■ **What you should do**: Among the entries below, how many lines hold "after"? Reply with the number only.

[Records from a data collection]
□ □ □ □ □ □ □

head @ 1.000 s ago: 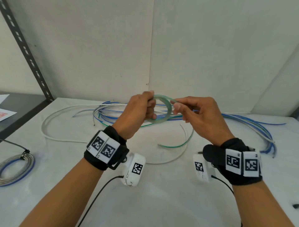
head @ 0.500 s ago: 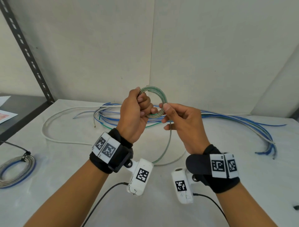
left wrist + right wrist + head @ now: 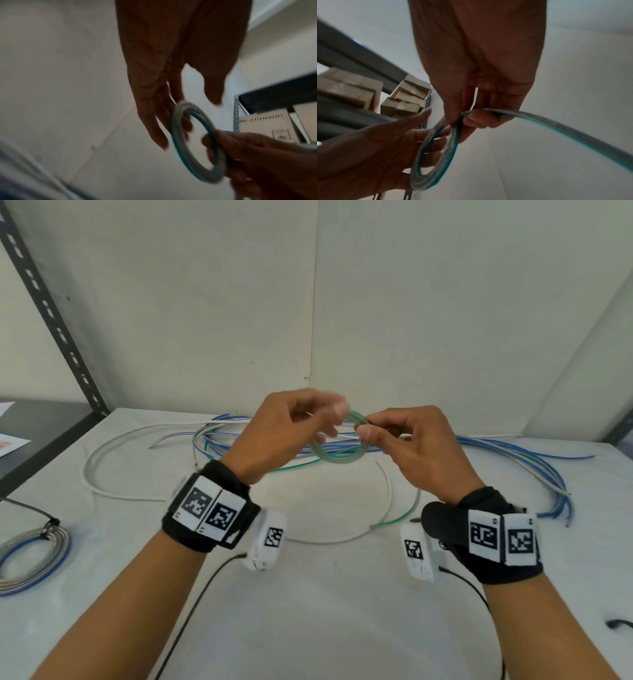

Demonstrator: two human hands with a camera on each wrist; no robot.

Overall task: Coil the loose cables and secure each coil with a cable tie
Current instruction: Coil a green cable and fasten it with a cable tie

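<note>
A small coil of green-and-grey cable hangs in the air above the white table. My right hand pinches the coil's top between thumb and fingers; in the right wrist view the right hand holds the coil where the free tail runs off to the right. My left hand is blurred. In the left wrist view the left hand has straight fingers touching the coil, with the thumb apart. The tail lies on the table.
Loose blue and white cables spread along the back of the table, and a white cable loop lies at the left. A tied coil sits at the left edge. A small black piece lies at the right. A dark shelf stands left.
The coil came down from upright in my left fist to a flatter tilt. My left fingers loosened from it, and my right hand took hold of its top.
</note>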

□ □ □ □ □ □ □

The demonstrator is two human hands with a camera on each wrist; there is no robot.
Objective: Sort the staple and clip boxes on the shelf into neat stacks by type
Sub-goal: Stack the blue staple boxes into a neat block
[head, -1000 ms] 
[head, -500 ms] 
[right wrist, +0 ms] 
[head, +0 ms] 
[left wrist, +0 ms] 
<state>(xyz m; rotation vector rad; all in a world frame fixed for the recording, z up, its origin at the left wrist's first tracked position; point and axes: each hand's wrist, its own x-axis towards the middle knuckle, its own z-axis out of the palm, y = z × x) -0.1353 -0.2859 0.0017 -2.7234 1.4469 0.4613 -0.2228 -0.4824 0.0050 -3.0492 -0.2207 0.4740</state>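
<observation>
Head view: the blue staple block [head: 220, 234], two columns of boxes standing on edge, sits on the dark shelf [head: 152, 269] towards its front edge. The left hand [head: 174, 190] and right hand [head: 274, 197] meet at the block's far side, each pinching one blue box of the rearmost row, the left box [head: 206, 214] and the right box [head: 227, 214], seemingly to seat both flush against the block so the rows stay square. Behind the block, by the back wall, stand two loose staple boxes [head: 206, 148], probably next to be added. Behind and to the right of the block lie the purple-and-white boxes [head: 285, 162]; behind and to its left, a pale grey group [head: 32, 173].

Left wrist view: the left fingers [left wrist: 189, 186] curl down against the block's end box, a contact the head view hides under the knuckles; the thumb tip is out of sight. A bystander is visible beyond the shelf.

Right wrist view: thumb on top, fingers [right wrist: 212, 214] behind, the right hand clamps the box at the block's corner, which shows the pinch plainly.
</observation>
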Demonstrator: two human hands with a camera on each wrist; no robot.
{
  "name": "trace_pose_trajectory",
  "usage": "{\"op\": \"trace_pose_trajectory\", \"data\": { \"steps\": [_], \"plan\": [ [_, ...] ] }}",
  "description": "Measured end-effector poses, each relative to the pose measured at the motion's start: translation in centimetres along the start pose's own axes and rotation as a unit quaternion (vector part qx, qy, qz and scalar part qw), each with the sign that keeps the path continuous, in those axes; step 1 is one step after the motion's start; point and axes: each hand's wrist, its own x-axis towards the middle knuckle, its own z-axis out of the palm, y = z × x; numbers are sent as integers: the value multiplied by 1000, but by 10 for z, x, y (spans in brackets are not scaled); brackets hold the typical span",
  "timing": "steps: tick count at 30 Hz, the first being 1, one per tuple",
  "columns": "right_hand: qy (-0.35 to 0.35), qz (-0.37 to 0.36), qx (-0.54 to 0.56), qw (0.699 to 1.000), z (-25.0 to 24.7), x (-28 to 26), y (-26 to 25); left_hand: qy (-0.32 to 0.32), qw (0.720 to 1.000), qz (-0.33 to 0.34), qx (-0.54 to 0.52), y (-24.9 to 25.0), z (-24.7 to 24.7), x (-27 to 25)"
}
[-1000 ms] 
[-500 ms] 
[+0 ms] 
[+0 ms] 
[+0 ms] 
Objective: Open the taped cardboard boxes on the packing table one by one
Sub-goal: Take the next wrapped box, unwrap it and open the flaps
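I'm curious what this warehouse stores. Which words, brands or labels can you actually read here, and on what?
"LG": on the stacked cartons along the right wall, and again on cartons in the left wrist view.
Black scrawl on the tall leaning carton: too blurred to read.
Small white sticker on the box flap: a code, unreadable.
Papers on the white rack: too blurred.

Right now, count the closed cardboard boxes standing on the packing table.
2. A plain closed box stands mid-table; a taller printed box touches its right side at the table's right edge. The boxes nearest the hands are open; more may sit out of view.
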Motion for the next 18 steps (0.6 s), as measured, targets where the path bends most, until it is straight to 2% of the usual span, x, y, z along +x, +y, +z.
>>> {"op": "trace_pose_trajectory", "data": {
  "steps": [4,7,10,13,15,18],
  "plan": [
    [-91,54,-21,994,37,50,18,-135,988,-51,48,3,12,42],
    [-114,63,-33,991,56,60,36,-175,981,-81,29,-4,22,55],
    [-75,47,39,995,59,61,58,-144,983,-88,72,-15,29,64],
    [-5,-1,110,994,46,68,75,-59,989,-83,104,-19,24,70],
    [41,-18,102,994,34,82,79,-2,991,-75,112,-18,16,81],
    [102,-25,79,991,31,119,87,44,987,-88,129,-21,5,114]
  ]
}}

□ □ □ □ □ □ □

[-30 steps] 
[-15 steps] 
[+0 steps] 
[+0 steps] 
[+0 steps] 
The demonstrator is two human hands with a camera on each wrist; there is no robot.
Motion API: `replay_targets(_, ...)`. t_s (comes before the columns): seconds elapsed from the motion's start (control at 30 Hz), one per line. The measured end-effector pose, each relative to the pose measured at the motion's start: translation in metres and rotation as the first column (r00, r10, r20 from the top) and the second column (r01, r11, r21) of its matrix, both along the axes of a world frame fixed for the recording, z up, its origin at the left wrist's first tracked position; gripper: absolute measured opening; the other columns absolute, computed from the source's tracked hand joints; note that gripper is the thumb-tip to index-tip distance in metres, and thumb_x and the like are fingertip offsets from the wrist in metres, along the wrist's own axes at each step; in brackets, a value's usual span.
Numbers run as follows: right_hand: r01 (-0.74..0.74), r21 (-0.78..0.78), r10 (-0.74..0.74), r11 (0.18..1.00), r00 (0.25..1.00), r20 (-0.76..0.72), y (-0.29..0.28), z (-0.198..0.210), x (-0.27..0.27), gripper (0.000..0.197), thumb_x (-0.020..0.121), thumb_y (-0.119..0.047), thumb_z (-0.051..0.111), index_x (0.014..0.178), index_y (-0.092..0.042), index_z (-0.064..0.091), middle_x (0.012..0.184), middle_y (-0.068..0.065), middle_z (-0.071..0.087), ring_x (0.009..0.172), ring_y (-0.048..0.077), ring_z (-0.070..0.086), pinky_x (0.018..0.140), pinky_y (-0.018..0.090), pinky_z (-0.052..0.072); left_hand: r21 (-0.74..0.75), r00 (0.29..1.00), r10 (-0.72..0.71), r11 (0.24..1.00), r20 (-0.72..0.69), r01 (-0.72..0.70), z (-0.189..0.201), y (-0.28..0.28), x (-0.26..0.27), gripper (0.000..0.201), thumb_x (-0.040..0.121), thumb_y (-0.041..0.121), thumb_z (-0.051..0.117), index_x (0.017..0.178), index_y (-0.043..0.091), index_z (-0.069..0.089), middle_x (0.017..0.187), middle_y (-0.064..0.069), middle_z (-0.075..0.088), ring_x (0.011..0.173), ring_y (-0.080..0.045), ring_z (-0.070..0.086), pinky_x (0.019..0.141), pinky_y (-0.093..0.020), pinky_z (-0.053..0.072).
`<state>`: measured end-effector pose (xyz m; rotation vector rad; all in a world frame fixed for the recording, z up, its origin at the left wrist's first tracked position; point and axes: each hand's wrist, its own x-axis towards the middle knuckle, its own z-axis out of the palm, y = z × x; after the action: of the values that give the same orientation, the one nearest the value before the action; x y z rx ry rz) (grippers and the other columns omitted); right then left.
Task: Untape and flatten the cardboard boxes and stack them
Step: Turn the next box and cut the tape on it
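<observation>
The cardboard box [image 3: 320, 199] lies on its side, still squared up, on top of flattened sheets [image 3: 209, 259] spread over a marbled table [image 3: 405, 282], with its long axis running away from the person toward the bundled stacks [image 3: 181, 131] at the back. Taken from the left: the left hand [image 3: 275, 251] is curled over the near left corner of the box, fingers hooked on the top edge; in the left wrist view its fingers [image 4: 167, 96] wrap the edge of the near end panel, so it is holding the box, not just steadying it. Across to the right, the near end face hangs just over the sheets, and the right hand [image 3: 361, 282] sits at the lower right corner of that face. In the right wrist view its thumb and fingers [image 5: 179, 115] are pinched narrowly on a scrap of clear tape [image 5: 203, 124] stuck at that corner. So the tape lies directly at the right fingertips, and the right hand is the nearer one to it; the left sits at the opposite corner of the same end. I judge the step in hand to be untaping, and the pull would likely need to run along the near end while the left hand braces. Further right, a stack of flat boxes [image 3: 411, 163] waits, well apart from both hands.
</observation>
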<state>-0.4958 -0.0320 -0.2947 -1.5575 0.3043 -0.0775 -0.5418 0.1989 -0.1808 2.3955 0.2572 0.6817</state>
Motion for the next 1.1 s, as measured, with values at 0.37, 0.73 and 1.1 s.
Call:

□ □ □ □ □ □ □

■ **Task solution**: 2